The seller asked for discovery and a hearing on the enforcement of the settlement. In addition, the Mall filed its own certification from its property manager who had attended the mediation as the client representative of the Mall. The manager asserted that he took part in the mediation "reluctantly in the belief that it would be non-binding and that he went along with it when the mediator summarized the terms at the insistence of his lawyer." There was no written agreement and he would not have signed such an agreement, the manager wrote. Depositions were taken and both sides expressly waived the confidentiality of the mediation process for the purposes of the enforcement action. Mediator Weinberg refused to testify without an order from the trial judge and did so after a consent order was obtained. At a hearing before the Chancery Division, the mediator testified that the Mall manager accepted the $100,000.00 offer, but he balked at disclosing the mediator's conversations with the other lawyers. The Mall manager testified that he only assented to the $100,000.00 settlement under pressure by the mediator and his lawyer saying he would have agreed to anything given the situation and its circumstances. The Chancery Judge ruled the mediation resulted in a binding settlement (despite the lack of a written agreement signed by the parties). The judge explicitly rejected the Mall manager's denials of a settlement as "buyer's remorse." The New Jersey Appellate Division agreed. The Supreme Court affirmed, but differed on the need for a signed written settlement agreement.
New Jersey Supreme Court Justice Barry Albin recognized that confidentiality for the mediation process is essential for effective mediation, but said that two exceptions were relevant to the facts of the case: one allows the omission of a written settlement agreement to prove the validity of the agreement; and the other is a waiver of the mediation confidentiality privilege.
New Jersey Rule 1:40-4(i) requires mediation agreements to be written, but does not specifically require signatures. Training materials for court-appointed mediators and the state's Mediation Act allow the use of signed agreements to prove a mediated settlement. Justice Albin said an email exchange in which the parties agree to a particular provision or a tape recording in which they state the terms of their agreement would also be sufficient.

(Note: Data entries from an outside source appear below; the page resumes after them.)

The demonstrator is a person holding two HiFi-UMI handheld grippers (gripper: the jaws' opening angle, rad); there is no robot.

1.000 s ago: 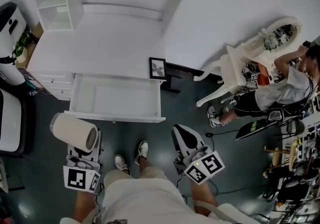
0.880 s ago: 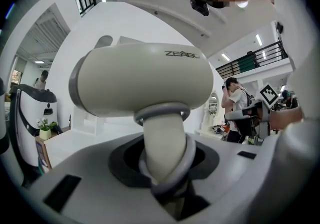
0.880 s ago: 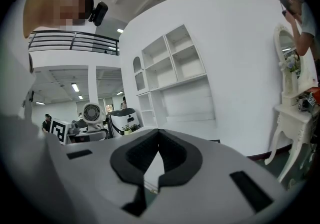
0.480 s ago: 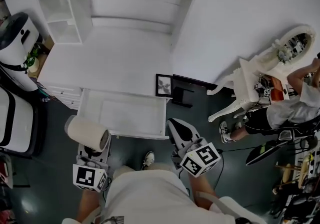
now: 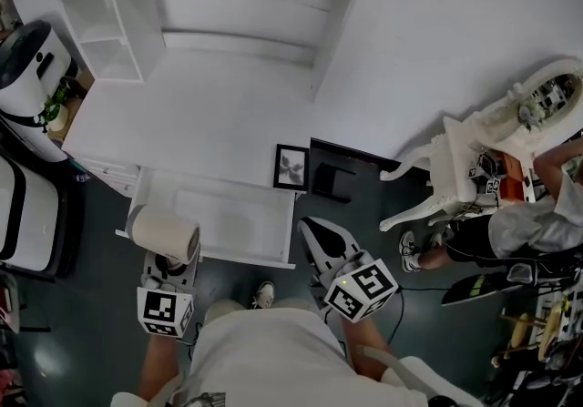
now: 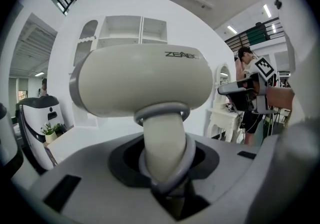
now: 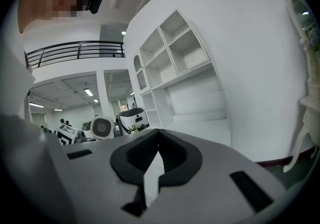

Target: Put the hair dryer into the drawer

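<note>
Bench [image 5: 200,118] fills the upper centre of the head view, with shelves behind it. Drawer [image 5: 228,214] is pulled open below the bench edge, centre left, its floor bare. Hair dryer [image 5: 166,232] overlaps the drawer's lower left corner in the frame. It's held up, not yet set inside. My left tool [image 5: 169,265] is clamped on the dryer's handle, with the barrel lying crosswise above the jaws. Right tool [image 5: 310,232] is closed with nothing in it, parked by the drawer's lower right corner.

Step in hand, my read: carry the dryer over the front rim and lower it in.
- Clear the front rim first.
- Turn the barrel along the drawer's long side.
- Set it flat before letting go.

Room: the whole drawer floor is free, so aim mid-drawer. Watch the bench edge above the drawer's back and the picture frame [image 5: 291,167] at its upper right corner. Keep the right tool off the right wall.
</note>
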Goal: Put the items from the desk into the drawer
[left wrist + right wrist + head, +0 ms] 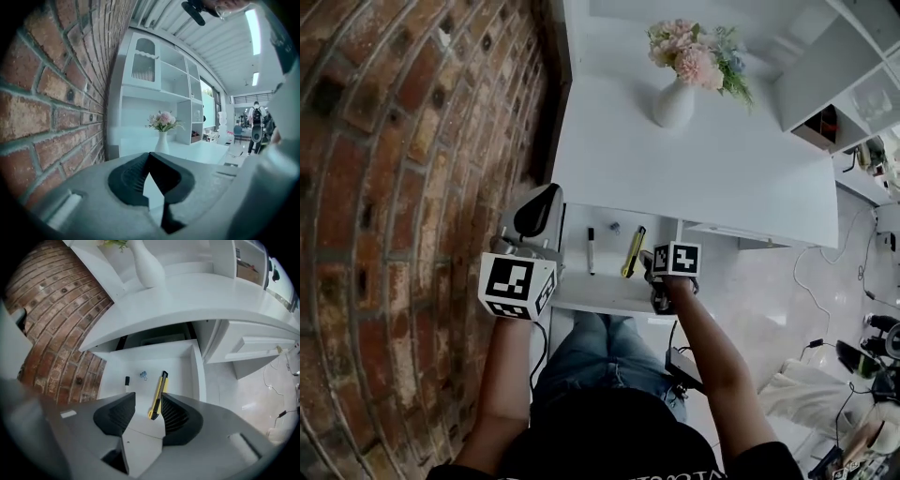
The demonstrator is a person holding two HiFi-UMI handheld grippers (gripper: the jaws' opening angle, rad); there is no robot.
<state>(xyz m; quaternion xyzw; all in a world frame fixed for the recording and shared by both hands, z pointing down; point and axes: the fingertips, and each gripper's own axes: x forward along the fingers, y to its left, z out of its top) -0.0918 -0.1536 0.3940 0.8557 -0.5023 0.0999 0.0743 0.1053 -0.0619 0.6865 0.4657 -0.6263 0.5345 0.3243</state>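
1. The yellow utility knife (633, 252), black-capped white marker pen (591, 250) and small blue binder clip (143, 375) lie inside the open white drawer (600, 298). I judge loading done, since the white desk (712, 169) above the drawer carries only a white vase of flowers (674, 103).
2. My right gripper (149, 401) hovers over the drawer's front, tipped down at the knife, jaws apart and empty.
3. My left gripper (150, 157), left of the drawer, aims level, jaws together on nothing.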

Mediation is supposed to be a simple, confidential, and straightforward method for the resolution of complex legal issues with risks to all litigants. Prior to the Willingboro Mall case, there were various holdings in different cases on the requirement that a signed written settlement agreement was necessary for enforcement of mediated settlement. This most recent pronouncement by the Supreme Court clears up the various holdings in different cases seeking to enforce settlements.
Going forward, mediators, parties, and claims professionals must be prepared to memorialize the essential terms of any settlement achieved at mediation before the mediation is concluded and the parties are permitted to leave the mediation. The document need not be formal, although preparing the terms to tailor one's case would probably be advisable. In order to comply with the most recent case outlined above, all litigant's attorneys and their representatives present at the mediation should sign the written agreement in order to create an airtight settlement agreement. Too often, after departing the mediation, unsophisticated litigants often discuss the terms of the settlement with family members and it is not uncommon for "buyer's remorse" to set in. If a signed agreement is executed at the mediation, then all parties are bound thereby.
We've all had the experience of achieving a conditional settlement at mediation which is dependent upon the existence of the amount of a Workers' Compensation or Medicare Lien. Conditions can be written into the document, the mediation settlement agreement, in order to preserve the progress that was made at the mediation with regard to the settlement amount.